In case you missed it, the Timberwolves are struggling. They have a 5-31 record, no quality veteran players who are healthy and motivated enough to play well, and are riding a 15-game losing streak. (!)
Inevitably, then, some of us begin thinking about the draft, and looking at the best college players, in hopes that one of them can help Andrew Wiggins and company resurrect this franchise that reached the playoffs every year from 1997 through 2004.
Also, in case you missed it, Jahlil Okafor of Duke is the most touted prospect in the anticipated 2015 draft class. He has size, listed on Draft Express at 6’11” and 272 pounds. His wingspan is 7’6″ and his standing reach is 9’3″. For a helpful comparison, consider the measurements (in DX’s awesome database) of DeMarcus Cousins, the league’s most dominant low-post force (by far): Cousins, as a prospect, measured at 6’10.75″, 292 pounds, 7’7.75″ wingspan and 9’5″ standing reach. If Boogie is physically overwhelming in the NBA at that size, Okafor — slightly taller, slightly leaner, with slightly shorter arms, will be plenty big to play as a low-post center.

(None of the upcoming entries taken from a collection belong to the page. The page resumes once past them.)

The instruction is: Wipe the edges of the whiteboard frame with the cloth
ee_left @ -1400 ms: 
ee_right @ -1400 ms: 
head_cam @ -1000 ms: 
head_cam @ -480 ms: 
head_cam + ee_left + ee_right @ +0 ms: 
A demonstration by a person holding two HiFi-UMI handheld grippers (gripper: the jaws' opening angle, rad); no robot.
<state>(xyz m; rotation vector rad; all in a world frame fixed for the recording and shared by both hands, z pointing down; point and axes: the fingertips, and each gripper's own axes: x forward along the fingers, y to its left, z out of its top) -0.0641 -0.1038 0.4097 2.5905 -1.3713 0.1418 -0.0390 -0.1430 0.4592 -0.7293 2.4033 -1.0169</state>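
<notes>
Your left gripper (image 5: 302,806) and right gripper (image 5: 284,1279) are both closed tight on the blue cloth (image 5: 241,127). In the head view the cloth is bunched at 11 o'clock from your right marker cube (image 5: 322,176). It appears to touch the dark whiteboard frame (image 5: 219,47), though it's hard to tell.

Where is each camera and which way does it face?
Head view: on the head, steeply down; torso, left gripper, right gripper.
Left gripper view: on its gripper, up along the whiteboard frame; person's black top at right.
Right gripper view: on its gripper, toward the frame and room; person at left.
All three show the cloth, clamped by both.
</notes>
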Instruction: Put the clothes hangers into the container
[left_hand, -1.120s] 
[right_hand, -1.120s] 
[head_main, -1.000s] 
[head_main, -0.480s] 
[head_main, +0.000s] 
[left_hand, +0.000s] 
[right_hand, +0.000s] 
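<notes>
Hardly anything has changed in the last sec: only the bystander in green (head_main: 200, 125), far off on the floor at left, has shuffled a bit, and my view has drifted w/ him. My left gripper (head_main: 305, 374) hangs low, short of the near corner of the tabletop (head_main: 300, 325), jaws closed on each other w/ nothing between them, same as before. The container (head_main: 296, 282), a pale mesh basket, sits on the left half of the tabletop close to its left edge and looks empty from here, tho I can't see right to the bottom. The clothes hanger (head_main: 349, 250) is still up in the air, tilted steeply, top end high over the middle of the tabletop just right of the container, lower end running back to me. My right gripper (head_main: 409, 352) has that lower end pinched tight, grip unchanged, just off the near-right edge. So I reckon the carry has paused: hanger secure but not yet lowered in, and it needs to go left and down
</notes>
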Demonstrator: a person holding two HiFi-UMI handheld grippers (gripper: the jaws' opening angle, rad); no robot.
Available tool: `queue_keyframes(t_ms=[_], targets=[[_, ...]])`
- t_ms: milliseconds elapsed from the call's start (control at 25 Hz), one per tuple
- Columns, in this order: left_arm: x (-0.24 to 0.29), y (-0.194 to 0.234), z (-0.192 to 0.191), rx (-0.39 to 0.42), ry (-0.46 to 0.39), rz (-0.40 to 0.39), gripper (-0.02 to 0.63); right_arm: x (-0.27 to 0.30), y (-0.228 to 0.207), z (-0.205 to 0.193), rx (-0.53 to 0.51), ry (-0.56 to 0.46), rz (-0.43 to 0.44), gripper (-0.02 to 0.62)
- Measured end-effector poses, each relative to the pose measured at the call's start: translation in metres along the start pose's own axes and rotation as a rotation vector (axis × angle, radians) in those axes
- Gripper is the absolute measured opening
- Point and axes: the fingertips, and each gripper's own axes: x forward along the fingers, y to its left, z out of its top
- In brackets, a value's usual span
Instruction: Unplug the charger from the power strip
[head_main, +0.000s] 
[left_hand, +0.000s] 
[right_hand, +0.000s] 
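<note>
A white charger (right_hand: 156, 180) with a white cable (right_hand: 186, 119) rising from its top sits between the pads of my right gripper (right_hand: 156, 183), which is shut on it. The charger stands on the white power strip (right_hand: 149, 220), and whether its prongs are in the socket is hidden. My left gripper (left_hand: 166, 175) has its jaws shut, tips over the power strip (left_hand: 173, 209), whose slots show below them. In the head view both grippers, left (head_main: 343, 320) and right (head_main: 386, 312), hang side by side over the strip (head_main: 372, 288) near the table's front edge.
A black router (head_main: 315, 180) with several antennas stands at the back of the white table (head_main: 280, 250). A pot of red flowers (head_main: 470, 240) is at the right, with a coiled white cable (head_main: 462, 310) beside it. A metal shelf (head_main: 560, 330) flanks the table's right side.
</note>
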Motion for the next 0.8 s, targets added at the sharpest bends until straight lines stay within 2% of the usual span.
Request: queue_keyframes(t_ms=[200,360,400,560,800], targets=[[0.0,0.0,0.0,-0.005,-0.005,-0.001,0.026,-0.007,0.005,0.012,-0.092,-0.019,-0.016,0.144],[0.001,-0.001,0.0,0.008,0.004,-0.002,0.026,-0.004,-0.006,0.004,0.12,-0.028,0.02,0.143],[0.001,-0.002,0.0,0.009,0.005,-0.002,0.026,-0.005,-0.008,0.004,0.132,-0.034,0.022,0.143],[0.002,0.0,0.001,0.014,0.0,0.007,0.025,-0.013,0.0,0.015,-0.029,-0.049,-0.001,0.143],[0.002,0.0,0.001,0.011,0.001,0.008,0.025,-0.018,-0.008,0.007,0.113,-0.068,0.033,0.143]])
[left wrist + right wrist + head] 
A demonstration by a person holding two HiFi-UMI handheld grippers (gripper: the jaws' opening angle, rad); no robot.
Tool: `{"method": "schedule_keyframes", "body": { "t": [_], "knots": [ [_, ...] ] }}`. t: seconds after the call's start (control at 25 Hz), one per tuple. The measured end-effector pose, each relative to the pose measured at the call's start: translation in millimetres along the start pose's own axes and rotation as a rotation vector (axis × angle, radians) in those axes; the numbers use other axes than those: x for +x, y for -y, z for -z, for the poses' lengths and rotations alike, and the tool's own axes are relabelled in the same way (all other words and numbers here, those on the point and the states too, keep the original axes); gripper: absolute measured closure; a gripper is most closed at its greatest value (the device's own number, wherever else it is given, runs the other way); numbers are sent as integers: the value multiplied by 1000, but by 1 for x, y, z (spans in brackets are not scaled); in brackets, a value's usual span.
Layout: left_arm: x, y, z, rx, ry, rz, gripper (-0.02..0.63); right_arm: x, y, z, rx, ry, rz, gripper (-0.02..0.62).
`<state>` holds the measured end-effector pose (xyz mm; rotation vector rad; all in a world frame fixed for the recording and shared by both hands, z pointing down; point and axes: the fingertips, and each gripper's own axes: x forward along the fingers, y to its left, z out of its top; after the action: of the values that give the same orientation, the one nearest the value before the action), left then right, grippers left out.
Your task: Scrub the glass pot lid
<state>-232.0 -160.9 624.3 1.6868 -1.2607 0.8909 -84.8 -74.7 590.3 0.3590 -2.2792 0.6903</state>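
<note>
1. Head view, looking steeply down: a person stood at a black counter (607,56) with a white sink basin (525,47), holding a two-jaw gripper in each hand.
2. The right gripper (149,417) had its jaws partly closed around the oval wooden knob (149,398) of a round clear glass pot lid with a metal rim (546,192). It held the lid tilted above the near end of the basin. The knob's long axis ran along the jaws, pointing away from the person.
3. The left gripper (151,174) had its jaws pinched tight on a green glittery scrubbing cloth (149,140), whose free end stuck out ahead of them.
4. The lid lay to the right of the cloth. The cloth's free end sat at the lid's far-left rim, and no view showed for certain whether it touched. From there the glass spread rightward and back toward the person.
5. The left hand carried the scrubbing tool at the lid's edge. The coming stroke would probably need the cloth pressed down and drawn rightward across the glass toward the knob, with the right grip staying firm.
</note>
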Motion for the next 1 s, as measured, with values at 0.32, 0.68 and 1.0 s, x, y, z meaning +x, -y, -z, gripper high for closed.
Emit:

But it is skill where Okafor stands out when you watch any Duke game. I’ve seen a handful, and without exception have come away impressed every single time. Put simply, he has the most advanced low-post game that I’ve seen in an NCAA center since Tim Duncan. He’s currently averaging 19 points per game on 68 percent field-goal shooting.
One play today, in Duke’s first loss of the season (Okafor had 23 points on 8-11 shooting, with 12 rebounds and 3 blocks) stood out as a good example.
Here’s a breakdown with fuzzy pictures taken by my phone of my TV.
- First, as Duke pushes the ball up the floor, Okafor is already feeling his man for position on the block. By doing this, no time needs to be wasted with ball reversals or screens to get him the ball on the block to start the offense.